By Emanuella Grinberg, CNN
The number of pending cases in US immigration courts hit a record high this year and the trend shows no sign of slowing down.
With more than 700,000 open cases as of May, judges face a heavy case load. To alleviate the burden, two retired federal judges have proposed a solution: bring jurists like them back to the bench.
“We certainly have the expertise. We’ve handled heavy dockets of cases and we’re accustomed with having to get up to speed very quickly in various areas of the law,” retired US District Court Judge Marilyn Hall Patel said.
Patel and retired Judge D. Lowell Jensen sent a letter with the recommendation earlier this month to Attorney General Jeff Sessions and James McHenry, director of the DOJ’s Executive Office for Immigration Review. The Department of Justice did not respond to a request for comment on Thursday night.
“We are aware that at this time there are extraordinary burdens and backlogs faced every day by the country’s immigration judges, particularly along the southern border.

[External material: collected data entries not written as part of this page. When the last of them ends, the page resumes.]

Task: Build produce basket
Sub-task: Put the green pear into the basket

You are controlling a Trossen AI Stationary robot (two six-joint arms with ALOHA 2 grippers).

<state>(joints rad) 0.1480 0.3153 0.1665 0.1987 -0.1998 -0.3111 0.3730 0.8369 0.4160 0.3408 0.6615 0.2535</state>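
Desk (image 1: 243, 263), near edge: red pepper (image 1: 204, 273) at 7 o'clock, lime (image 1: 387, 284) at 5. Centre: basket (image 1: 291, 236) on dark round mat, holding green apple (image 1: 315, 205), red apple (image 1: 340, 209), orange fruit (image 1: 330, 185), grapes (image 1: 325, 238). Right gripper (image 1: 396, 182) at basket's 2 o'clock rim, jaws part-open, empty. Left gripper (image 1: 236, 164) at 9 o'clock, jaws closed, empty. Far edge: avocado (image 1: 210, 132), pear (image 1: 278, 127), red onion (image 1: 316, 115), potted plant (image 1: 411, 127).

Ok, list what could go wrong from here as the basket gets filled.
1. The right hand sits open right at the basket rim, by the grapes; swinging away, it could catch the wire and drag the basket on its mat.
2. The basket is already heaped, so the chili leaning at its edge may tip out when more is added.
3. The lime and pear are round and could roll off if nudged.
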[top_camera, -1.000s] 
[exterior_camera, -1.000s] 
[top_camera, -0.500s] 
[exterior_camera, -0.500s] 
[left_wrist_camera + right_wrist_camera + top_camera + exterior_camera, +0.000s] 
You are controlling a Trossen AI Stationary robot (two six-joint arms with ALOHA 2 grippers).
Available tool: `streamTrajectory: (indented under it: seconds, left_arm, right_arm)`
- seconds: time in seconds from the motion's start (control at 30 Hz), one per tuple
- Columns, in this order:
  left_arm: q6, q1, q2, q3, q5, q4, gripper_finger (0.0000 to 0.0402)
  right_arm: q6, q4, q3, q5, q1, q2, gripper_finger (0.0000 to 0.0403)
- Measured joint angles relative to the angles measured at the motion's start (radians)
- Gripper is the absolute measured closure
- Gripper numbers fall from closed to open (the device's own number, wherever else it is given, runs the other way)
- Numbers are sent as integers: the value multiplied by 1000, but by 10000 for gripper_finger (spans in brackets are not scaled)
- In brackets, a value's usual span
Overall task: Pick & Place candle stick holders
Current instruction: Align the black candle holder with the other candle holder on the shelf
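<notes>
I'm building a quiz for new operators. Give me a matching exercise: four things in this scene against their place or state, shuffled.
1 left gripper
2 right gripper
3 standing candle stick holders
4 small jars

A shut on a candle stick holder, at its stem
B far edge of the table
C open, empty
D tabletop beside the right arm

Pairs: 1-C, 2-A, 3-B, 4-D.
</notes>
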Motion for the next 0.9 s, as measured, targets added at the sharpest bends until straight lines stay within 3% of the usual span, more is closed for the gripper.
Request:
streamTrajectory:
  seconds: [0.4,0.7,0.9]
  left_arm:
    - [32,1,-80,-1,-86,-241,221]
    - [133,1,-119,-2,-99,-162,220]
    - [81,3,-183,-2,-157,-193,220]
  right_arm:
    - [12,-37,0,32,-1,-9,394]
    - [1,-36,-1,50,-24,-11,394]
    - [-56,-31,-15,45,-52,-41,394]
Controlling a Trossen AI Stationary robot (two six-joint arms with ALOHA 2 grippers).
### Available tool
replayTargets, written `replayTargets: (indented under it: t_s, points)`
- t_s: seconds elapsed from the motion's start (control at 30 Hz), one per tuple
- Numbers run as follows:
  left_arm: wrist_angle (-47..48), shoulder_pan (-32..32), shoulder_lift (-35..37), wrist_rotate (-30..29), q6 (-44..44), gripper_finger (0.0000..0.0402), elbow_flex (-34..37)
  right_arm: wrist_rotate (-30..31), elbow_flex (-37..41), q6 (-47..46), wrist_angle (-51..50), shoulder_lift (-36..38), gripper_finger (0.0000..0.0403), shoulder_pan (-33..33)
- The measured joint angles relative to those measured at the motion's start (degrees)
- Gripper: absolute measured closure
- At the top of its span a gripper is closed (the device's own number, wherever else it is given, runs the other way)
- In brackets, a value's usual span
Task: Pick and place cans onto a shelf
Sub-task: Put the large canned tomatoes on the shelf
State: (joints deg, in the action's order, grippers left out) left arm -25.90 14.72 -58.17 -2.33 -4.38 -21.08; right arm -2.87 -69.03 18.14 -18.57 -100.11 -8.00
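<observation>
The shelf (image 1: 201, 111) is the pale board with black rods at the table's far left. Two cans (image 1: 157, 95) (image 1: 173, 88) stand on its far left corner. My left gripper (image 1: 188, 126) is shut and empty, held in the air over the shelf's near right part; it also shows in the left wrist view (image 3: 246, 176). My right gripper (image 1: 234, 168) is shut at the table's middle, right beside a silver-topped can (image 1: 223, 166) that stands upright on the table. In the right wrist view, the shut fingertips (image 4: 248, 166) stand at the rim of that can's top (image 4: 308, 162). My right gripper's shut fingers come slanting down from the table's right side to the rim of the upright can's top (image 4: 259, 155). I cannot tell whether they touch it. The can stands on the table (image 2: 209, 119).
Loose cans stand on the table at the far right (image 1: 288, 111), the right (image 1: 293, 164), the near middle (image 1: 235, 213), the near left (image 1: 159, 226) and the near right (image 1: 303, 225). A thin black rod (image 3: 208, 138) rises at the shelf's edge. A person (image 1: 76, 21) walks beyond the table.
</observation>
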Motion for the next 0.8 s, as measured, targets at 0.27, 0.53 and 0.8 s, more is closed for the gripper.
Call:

We believe retired federal judges are a valuable untapped resource who could be called into service to assist in handling the immigration caseload fairly and efficiently,” the pair wrote in a letter dated July 12.
Retired judges have been vetted before so the process for obtaining security clearances wouldn’t take as long as it would for new appointees, the letter said. And because federal judges receive an annuity from the government, they could potentially “volunteer” their time without drawing a salary, Patel added.